AIM OF THE EXERCISE – Where a line below holds the string "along", that line goes into the answer.

PROVIDED DATA –
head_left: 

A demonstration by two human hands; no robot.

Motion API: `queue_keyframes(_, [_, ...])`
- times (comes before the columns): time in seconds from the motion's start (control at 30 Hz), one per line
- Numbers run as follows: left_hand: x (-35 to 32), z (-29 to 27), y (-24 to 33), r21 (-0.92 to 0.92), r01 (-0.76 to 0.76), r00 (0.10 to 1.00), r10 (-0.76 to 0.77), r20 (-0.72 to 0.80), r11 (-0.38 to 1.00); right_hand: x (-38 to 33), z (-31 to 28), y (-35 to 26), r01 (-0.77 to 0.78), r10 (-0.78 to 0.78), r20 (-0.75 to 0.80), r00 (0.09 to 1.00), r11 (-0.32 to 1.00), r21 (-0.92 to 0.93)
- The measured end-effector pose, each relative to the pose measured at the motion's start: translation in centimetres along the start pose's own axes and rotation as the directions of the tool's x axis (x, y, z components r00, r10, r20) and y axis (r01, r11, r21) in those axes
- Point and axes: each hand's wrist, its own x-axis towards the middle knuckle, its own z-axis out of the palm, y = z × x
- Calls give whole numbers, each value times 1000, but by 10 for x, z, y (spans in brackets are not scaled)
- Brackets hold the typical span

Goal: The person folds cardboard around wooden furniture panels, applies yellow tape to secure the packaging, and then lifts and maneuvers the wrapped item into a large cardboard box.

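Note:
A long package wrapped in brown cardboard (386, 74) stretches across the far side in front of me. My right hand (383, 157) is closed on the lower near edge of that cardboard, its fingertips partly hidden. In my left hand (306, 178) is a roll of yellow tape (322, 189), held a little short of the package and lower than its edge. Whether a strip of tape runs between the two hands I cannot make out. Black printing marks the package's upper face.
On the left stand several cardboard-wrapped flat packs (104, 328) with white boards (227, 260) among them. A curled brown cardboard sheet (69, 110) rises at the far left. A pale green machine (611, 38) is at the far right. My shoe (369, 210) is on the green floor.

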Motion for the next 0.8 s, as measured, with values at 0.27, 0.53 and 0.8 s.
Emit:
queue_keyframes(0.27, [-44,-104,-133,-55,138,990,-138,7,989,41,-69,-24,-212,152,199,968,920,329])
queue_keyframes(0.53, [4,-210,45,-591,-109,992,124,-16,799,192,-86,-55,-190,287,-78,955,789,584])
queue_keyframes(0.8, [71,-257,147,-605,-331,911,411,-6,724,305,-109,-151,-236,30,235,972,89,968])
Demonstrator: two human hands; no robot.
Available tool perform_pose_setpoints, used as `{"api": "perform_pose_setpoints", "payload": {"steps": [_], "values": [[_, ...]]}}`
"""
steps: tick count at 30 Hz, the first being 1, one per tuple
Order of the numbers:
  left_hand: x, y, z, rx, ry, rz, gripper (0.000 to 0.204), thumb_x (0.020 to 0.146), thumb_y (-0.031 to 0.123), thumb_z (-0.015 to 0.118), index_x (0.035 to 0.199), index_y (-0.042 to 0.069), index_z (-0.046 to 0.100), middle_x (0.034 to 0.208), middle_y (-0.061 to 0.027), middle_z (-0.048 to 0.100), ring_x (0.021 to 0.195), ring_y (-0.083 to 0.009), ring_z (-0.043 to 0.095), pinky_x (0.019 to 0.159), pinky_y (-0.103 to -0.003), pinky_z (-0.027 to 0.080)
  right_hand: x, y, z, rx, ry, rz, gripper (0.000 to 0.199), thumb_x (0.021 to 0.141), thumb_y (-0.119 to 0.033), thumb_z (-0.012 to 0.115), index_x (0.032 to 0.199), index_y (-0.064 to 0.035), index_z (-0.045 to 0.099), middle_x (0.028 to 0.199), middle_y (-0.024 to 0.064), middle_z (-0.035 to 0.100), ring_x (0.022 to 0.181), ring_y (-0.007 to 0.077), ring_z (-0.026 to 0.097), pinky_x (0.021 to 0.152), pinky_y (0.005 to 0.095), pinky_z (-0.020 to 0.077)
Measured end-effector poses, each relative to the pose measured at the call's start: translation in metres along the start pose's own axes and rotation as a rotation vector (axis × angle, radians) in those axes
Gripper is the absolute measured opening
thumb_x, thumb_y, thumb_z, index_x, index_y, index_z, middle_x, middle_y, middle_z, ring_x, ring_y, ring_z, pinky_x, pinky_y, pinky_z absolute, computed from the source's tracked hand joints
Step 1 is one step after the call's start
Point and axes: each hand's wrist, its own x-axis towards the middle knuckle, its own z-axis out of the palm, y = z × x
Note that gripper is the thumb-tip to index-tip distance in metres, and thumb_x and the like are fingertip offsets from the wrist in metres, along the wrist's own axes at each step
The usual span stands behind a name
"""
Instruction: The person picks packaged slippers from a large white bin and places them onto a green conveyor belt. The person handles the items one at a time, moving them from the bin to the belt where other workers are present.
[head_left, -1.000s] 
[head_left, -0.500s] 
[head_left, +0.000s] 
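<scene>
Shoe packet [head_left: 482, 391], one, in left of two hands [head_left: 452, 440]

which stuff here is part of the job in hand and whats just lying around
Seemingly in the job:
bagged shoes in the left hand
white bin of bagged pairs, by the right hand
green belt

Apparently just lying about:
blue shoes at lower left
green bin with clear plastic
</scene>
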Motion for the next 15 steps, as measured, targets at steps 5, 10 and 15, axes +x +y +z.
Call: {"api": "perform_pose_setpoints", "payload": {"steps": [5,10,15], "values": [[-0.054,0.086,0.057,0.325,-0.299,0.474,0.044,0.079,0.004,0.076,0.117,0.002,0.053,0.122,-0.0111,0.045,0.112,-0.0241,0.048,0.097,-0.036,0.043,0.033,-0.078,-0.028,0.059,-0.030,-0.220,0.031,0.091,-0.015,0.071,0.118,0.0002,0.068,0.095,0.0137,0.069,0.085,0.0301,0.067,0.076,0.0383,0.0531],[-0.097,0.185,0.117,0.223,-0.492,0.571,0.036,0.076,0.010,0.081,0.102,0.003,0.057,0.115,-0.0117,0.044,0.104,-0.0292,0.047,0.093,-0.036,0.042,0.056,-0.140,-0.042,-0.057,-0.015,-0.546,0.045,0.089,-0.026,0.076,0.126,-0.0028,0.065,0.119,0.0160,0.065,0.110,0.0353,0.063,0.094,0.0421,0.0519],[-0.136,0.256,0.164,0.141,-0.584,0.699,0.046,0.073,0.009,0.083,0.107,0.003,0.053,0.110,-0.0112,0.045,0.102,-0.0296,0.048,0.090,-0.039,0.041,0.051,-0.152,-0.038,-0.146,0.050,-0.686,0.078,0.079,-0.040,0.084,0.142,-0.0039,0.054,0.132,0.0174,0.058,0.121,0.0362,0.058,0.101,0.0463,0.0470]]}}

EXERCISE SOLUTION –
- The measured end-effector pose, each relative to the pose measured at the motion's start: translation in centimetres along the start pose's own axes and rotation as the directions of the tool's x axis (x, y, z components r00, r10, r20) and y axis (r01, r11, r21) in those axes
Measured end-effector poses, each relative to the pose measured at the call's start: translation in metres along the start pose's own axes and rotation as a rotation vector (axis × angle, radians) in those axes
Note that gripper is the thumb-tip to index-tip distance in metres, and thumb_x and the like are fingertip offsets from the wrist in metres, along the wrist's own axes at each step

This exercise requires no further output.